Records for processing |
################

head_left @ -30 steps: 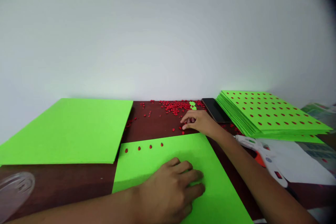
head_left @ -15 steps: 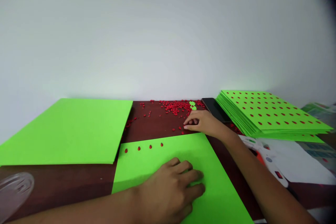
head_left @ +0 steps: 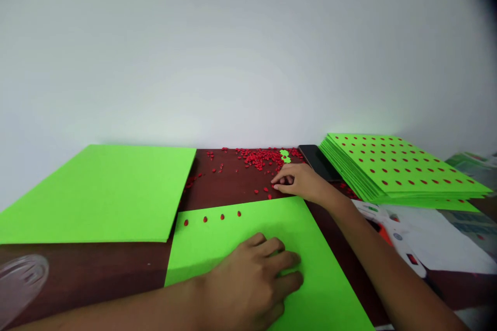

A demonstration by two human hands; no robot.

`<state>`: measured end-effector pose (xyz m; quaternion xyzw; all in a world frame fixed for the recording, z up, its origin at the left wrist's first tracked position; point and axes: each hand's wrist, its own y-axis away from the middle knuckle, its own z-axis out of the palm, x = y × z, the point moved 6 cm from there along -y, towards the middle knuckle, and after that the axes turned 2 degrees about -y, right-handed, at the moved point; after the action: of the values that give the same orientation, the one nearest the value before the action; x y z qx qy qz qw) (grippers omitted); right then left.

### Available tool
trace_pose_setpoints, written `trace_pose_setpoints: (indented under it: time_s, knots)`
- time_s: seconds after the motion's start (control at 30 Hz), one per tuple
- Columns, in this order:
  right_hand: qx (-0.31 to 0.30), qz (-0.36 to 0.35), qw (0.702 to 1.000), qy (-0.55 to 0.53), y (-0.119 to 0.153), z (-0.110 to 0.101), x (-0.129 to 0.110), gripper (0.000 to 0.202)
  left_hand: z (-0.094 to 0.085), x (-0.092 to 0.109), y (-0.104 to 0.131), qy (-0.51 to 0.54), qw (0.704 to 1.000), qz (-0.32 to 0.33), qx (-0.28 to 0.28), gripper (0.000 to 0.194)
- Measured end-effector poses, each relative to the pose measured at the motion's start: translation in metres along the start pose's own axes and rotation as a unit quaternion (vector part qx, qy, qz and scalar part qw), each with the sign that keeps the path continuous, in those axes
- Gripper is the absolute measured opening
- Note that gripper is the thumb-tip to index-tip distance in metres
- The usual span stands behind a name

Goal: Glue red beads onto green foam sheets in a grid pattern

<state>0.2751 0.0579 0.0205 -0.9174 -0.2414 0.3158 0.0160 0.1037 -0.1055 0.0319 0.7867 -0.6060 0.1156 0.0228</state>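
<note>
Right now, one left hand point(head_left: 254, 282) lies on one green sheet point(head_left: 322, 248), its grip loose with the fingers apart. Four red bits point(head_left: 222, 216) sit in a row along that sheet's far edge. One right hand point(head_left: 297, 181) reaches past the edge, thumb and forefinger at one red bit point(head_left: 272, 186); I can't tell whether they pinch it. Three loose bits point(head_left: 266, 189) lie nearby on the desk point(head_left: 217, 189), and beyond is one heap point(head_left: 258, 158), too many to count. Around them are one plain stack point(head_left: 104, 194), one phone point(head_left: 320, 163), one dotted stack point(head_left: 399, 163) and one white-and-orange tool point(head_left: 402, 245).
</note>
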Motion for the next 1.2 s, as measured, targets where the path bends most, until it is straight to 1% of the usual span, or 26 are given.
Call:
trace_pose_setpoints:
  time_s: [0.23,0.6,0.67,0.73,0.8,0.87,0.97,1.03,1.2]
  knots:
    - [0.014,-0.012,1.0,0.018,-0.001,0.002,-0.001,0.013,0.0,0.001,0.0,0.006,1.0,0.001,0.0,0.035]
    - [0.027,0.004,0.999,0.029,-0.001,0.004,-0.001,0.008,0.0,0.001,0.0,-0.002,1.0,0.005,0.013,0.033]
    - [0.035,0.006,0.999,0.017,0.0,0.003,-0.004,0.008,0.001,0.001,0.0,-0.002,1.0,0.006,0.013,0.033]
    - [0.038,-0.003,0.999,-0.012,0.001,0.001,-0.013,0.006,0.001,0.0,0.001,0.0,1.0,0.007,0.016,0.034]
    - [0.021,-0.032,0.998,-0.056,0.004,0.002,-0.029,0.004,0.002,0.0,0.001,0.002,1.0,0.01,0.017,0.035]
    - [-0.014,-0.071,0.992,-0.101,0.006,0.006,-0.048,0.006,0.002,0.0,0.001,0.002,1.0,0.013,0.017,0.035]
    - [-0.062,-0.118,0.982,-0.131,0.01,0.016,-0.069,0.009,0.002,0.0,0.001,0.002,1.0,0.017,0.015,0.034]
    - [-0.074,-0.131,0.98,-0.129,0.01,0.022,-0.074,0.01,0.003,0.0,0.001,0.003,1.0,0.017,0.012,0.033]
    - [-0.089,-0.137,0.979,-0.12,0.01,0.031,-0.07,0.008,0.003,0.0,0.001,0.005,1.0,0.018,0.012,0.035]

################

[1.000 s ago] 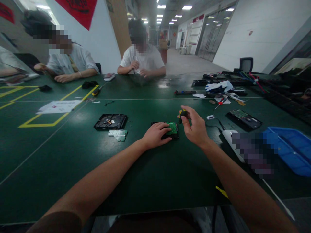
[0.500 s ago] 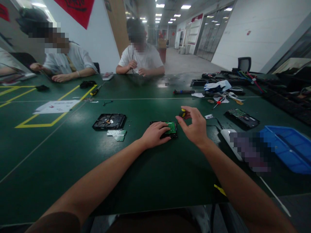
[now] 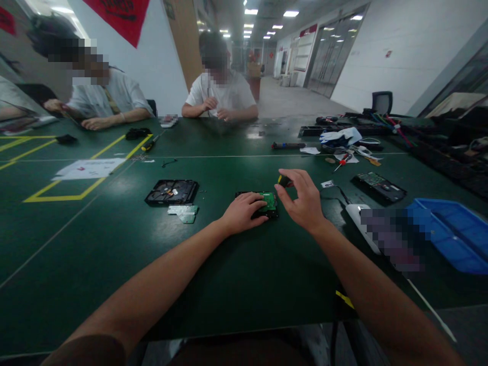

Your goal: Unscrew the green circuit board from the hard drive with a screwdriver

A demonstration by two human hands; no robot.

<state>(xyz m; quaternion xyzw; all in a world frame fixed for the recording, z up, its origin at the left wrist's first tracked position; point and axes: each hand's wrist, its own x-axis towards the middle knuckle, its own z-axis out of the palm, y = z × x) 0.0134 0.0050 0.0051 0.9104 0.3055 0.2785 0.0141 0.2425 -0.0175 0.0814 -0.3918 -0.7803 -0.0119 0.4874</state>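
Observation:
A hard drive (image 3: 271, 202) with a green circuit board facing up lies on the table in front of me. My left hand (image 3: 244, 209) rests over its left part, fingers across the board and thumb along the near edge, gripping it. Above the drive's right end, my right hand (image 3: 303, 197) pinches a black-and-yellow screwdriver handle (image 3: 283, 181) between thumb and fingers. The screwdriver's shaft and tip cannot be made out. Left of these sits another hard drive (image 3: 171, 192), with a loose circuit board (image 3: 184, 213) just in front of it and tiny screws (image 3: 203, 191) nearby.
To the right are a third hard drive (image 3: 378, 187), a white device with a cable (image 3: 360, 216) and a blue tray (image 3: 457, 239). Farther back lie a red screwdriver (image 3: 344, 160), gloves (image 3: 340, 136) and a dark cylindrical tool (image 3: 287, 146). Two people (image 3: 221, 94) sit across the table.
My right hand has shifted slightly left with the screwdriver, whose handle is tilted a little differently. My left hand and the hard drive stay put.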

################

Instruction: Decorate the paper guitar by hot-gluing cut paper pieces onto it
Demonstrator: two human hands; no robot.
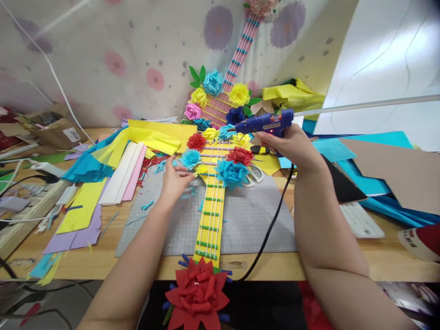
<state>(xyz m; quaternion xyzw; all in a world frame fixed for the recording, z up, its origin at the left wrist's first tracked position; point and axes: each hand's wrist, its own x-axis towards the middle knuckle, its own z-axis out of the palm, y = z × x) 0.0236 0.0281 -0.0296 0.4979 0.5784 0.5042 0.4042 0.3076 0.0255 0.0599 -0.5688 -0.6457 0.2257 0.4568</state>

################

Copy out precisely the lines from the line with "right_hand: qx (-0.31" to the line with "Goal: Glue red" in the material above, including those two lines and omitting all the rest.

Task result |
  right_hand: qx (-0.31 to 0.30), qz (-0.36 to 0.35), qw (0.702 to 1.000), qy (-0.55 to 0.53), y (-0.119 to 0.153), z (-0.110 to 0.101), x (-0.129 to 0.110), gripper (0.000 to 0.202)
  left_hand: z (-0.094 to 0.085), x (-0.092 to 0.109), y (-0.104 to 0.131), qy (-0.51 to 0.54), qw (0.704 to 1.000), qz (-0.32 to 0.33), qx (-0.28 to 0.28), gripper (0.000 to 0.194)
- Measured end-effector poses, each relative to the pose measured at the motion's start: translation in metres along the start pose's own axes and rotation as a unit quaternion (vector part qx, qy, qz and scalar part qw), each with the sign that keeps the path continuous, in those axes
- Gripper is the absolute measured opening
- Note that gripper is the thumb-tip to index-tip distance in metres
- The usual span stands behind a name

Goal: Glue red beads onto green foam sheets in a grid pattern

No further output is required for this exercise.